🤖 AI Summary
This work addresses a critical limitation in existing FP4 pretraining methods, such as E2M1, whose non-uniform numerical representation induces geometric asymmetry, leading to systematic contraction bias and training instability. The study is the first to uncover the geometric origin of this bias and its compounding effect across multiple layers. To mitigate these issues, the authors propose UFP4, a novel FP4 training paradigm based on a uniform 4-bit grid (E1M2/INT4), integrated with randomized Hadamard transforms and directed stochastic rounding. Experiments across model scales from 1.5B to 124B parameters demonstrate that UFP4 consistently outperforms E2M1 baselines with substantially lower loss degradation, thereby establishing the superiority and practical feasibility of uniform formats for FP4 training.
📝 Abstract
FP4 training promises substantial reductions in memory and computation cost for LLM pretraining, yet current FP4 hardware paths and recipes, including NVIDIA Blackwell/Rubin-class systems and AMD MI350-series GPUs, remain centered on E2M1 data elements.
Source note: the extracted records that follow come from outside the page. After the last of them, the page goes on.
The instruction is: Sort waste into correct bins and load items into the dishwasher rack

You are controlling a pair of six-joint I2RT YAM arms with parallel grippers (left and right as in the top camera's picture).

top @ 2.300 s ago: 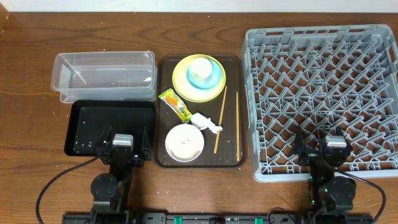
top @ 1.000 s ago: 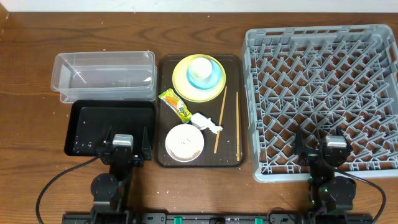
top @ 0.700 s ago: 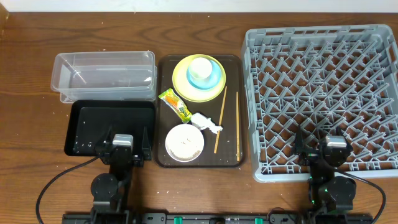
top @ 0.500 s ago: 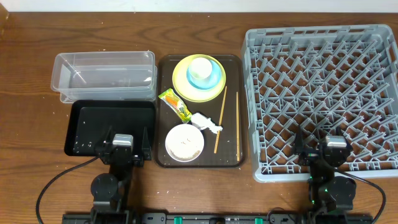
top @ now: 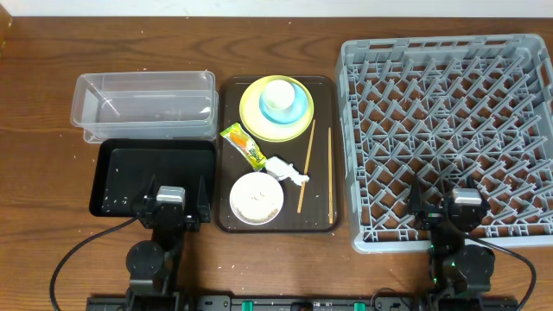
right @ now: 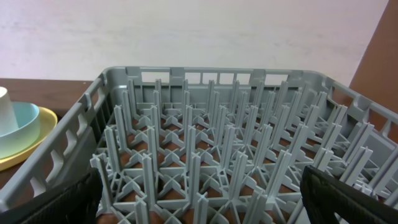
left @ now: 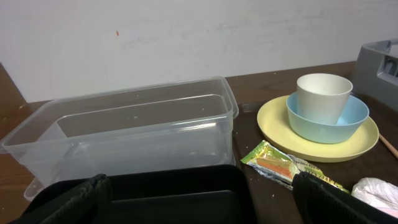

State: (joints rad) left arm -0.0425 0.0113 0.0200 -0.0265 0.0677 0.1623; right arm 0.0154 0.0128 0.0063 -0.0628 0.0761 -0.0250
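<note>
Moved: nothing since the earlier frames
Left gripper (left: 202, 208): fingers spread wide, empty, over black tray (left: 155, 190)
Ahead of it: clear tub (left: 124, 124); snack wrapper (left: 280, 165) and yellow plate (left: 273, 124) to its right
Right gripper (right: 202, 202): fingers apart, empty, dishwasher rack (right: 205, 149) directly ahead

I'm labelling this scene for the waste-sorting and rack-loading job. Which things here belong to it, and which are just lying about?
Belong to the job: snack wrapper, tissue, food crumbs, white bowl, clear tub, black tray, yellow plate, blue bowl, white cup, chopsticks, dishwasher rack.

Just lying about: brown serving tray under the dishes, table.
</note>
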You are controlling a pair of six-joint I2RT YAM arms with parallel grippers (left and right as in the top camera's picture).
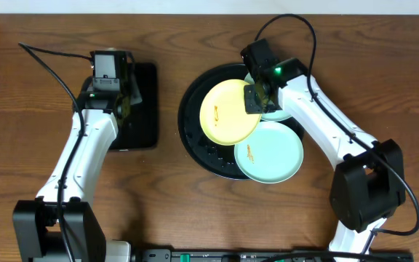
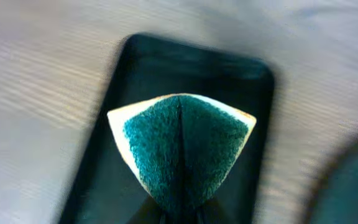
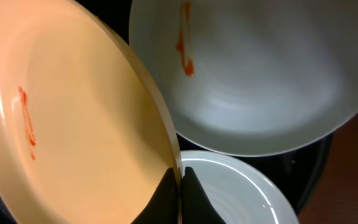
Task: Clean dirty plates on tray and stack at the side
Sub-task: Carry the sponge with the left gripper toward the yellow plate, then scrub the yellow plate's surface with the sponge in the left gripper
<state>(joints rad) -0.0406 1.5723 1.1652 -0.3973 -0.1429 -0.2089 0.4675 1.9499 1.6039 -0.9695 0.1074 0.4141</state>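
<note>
The right claw [image 3: 180,190] was clamped on the rim of the yellow plate [image 1: 228,111] (orange-smeared), which overlapped two mint plates [image 1: 269,151] over the round tray [image 1: 192,138]. The left claw [image 2: 179,214] pinched a green sponge [image 2: 182,146] above the rectangular tray [image 2: 135,62].

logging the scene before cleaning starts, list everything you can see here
pale yellow round plastic plate: one, orange smear, on the round tray's left half
pale mint-blue round plastic plates: two; one smeared at the tray's near edge, one partly hidden under the right arm
large round black tray: one, right of table centre
small rectangular black tray: one, left of the round tray
green-faced yellow sponge: one, folded, over the rectangular tray
brown wooden table: one
left pincer: shut on the sponge
right pincer: shut on the yellow plate's rim
</note>
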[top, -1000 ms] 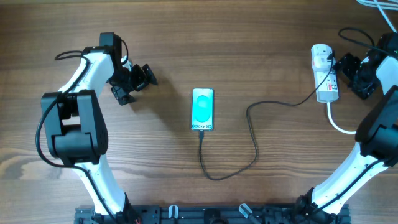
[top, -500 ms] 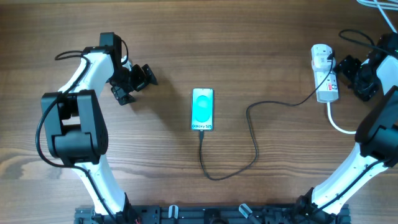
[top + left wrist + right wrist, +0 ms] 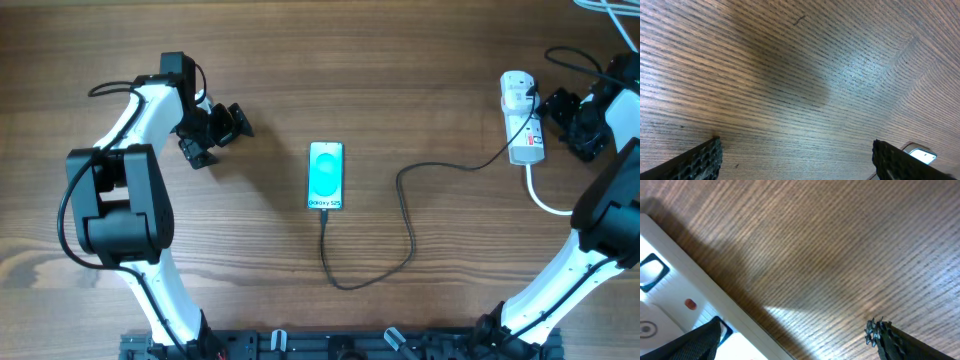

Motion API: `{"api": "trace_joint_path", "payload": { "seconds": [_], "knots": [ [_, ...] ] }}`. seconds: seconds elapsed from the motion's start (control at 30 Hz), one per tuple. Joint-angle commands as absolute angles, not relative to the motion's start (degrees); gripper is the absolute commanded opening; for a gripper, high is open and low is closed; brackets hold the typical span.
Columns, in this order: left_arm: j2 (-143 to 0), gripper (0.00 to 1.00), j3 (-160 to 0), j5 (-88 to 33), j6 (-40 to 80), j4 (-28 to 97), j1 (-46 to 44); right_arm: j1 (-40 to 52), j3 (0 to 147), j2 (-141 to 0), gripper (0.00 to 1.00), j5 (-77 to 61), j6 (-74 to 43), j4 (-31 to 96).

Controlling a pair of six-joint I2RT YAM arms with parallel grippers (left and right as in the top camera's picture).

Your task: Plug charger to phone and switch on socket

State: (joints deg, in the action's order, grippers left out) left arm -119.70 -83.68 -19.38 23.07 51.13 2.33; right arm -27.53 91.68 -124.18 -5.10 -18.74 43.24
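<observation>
The phone lies in the table's middle, teal screen lit, white band at its near end. The thin black charger cable runs from the phone's near end, loops right and up to the black plug in the white socket strip at the far right. My left gripper is open and empty, far left of the phone; the left wrist view shows the phone's corner. My right gripper is open just right of the socket; the right wrist view shows the socket's white body beside one finger.
A thicker white cable leaves the socket's near end toward the right arm's base. More white cables show at the top right corner. The table is bare wood.
My right gripper has shifted slightly to the right, away from the socket. The left arm, phone and cable have not moved.
</observation>
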Motion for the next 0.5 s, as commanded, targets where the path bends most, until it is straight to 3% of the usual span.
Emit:
{"api": "trace_joint_path", "payload": {
  "seconds": [0.0,0.47],
  "knots": [
    [-121.0,1.00,-82.4,-18.2,22.8,51.0,2.5,-26.5,91.4,-124.6,1.00,-7.6,-18.0,43.9],
    [-121.0,1.00,-82.4,-18.2,22.8,51.0,2.5,-26.4,89.6,-124.7,1.00,-7.6,-18.1,43.9]
  ]
}}
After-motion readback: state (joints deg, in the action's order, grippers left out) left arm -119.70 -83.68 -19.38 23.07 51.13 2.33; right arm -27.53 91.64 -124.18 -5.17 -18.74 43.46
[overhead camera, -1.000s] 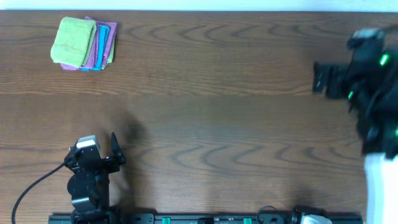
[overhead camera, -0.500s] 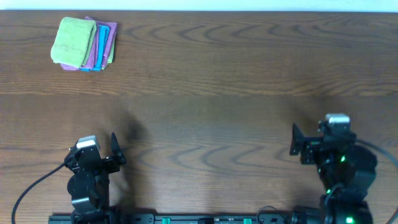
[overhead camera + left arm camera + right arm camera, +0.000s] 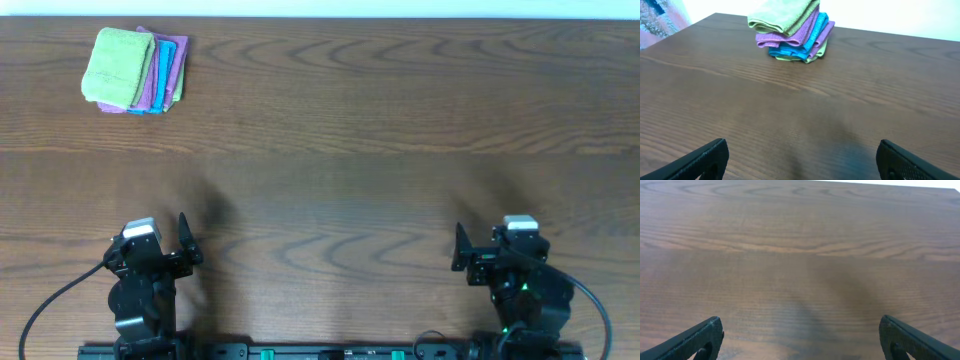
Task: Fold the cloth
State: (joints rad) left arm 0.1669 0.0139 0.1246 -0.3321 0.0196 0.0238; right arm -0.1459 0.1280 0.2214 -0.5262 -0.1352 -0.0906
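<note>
The lime-green cloth (image 3: 120, 65) lies folded on top of a small stack at the far left corner of the table. It also shows at the top of the left wrist view (image 3: 785, 15); I see no white tag. My left gripper (image 3: 150, 242) is open and empty near the front left edge, far from the cloth, with its fingers wide apart in the left wrist view (image 3: 800, 160). My right gripper (image 3: 503, 252) is open and empty near the front right edge, over bare wood in the right wrist view (image 3: 800, 337).
A purple cloth (image 3: 176, 52) and a turquoise cloth (image 3: 164, 72) lie folded under the green one, as the left wrist view shows for the purple (image 3: 790, 37) and the turquoise (image 3: 790, 51). The brown wooden table (image 3: 350, 150) spans the view.
My right arm has swung from the far right side of the table down to the front right edge. The left arm and the cloth stack have not moved.
</note>
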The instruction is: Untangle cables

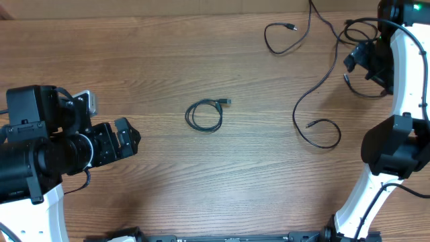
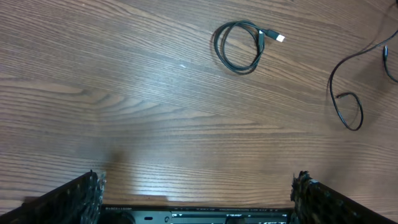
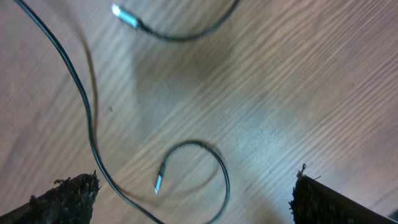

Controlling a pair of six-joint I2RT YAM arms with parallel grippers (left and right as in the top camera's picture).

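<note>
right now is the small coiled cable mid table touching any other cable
No, the coiled cable lies by itself, with bare tabletop between it and the nearest long cable.

White arm links (image 1: 405,64); bulky black joint housings (image 1: 395,146)

black cables (image 1: 203,115), wood-grain brown table (image 1: 168,54)

Smooth wood-grain table (image 1: 201,175) with slight sheen, thin matt black cables (image 2: 259,46) with shiny metal plugs (image 2: 279,38), rough-textured black fingers (image 2: 74,199)
</note>
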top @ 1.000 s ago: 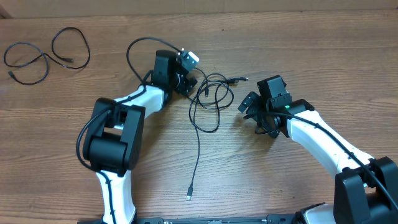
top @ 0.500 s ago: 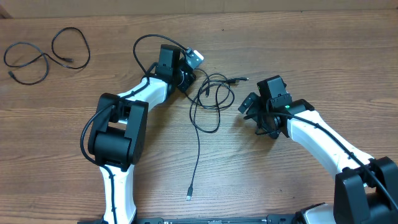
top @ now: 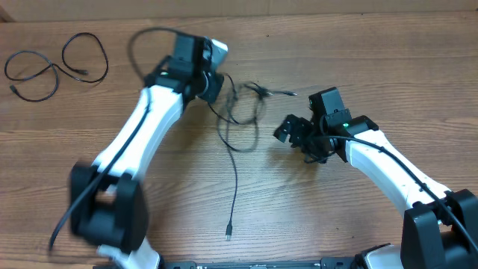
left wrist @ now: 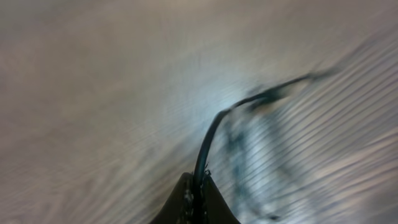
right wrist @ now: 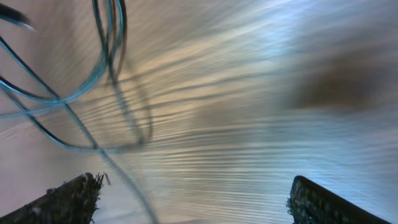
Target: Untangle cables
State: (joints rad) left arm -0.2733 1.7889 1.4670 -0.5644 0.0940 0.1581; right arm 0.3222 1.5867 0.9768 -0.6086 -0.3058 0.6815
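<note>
Our left fingers [left wrist: 188, 200] clamp one cable [left wrist: 208, 140] of the tangle [top: 243, 112] at mid-table [top: 373, 60], likely to draw it free. Our right fingers [right wrist: 67, 199] stand wide apart beside it, ready to steady the rest.

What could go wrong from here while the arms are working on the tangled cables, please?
1. The left fingers are shut on one cable, while the right fingers are open and hold nothing. A pull may therefore drag the whole tangle along or tighten its loops.
2. Only the tips seem to pinch that thin cable, so it may slip out.
</note>
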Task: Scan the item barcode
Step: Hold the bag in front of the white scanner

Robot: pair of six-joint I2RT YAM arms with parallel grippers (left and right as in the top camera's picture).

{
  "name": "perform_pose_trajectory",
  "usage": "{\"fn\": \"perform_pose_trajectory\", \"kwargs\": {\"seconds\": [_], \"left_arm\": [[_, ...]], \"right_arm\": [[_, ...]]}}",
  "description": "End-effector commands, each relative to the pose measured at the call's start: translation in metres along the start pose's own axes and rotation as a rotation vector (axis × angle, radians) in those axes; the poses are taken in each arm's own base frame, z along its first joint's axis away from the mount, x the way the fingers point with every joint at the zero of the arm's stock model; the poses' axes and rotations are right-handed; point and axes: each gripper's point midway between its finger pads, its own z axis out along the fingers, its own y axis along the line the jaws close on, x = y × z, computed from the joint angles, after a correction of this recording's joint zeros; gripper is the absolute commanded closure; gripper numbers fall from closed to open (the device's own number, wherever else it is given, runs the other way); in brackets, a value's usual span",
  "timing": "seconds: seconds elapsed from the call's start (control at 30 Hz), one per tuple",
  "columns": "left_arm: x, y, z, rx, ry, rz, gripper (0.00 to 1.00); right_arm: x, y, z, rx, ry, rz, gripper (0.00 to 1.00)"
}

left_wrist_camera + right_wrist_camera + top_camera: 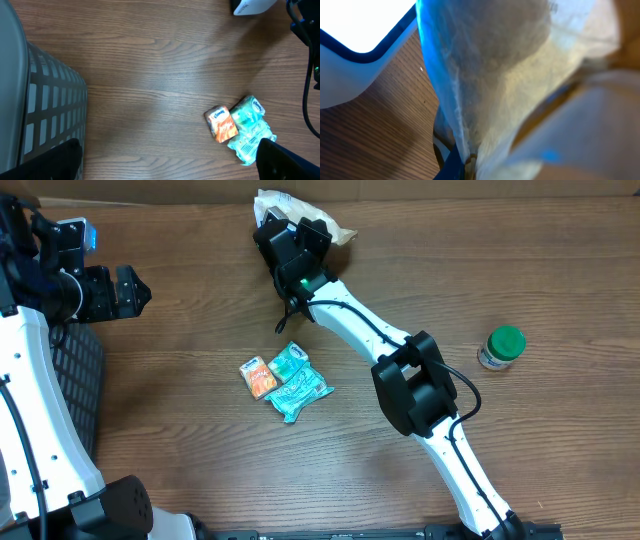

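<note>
Overhead: the right gripper (296,242) sits at the far centre of the tabletop (200,260), its fingers pinching a pale plastic bag (272,202). The left gripper (138,290) hangs far left.

Left wrist: its fingers (287,160) are spread wide and empty, with tissue packs (235,127) near right.

Right wrist: the bag fills the view and no barcode shows.

The item seems to be in hand. Next, the bag likely needs turning to present its code.
</note>
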Motion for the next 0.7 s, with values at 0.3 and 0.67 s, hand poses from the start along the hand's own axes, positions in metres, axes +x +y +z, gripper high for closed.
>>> {"fn": "perform_pose_trajectory", "kwargs": {"seconds": [0.3, 0.67], "left_arm": [[-0.003, -0.001, -0.003, 0.000, -0.013, 0.022, 0.00], [-0.003, -0.001, -0.003, 0.000, -0.013, 0.022, 0.00]], "right_arm": [[-0.005, -0.017, -0.003, 0.039, -0.009, 0.050, 0.96], [-0.014, -0.059, -0.028, 0.001, -0.058, 0.201, 0.96]]}}
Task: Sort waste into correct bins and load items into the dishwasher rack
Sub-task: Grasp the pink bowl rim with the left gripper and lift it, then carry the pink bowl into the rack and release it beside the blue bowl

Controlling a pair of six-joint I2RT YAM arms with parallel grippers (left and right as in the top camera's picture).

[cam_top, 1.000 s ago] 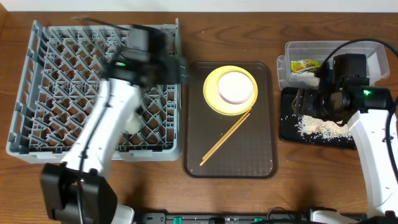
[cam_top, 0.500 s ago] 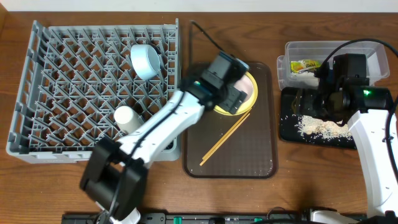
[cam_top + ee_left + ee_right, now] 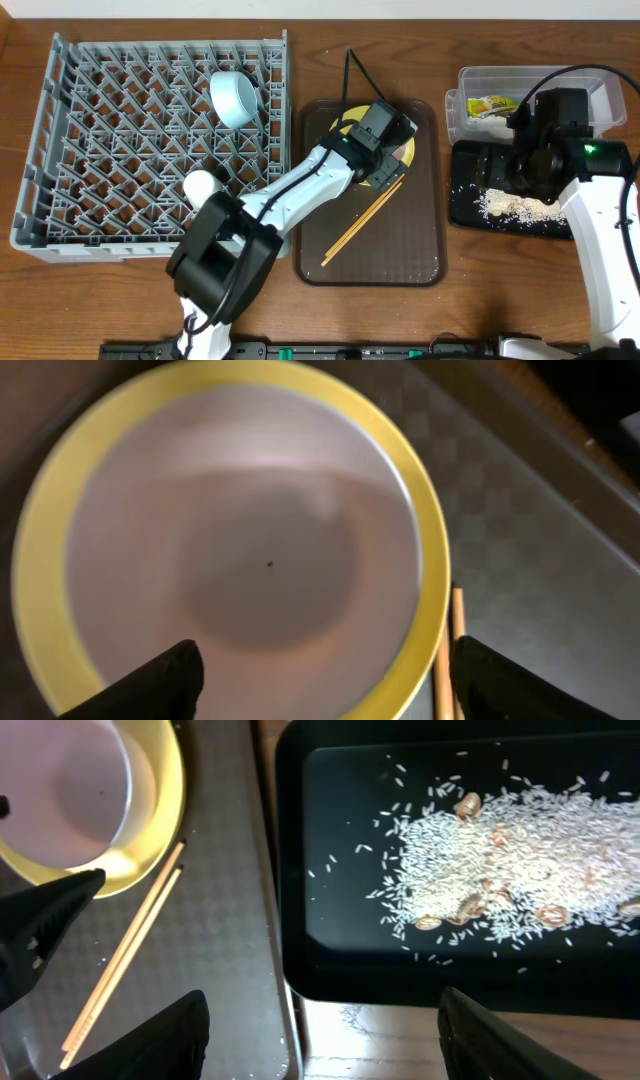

In this study, we identify a fundamental limitation of that choice: non-uniform formats such as E2M1 inherently suffer from Shrinkage Bias, a systematic negative rounding error caused by the geometric asymmetry of their representable bins. We show that this bias accumulates multiplicatively across layers and is amplified by the Random Hadamard Transform (RHT), providing a unified explanation for the training instability observed in existing E2M1-based FP4 recipes. In contrast, uniform grids (E1M2/INT4) bypass this grid-geometry error and better convert the improved bucket utilization from RHT into higher quantization quality. Based on this finding, we propose UFP4, a uniform 4-bit training recipe that applies RHT to all three training GEMMs while restricting stochastic rounding to dY alone. On Dense 1.5B, MoE 7.9B, and MoE 124B long-run pretraining, UFP4 consistently achieves lower BF16-relative loss degradation than strong E2M1-based baselines, supported by scaling-law analysis and ablation studies. Our results suggest that future accelerators should support E1M2/INT4-style uniform 4-bit grids as first-class training primitives alongside E2M1.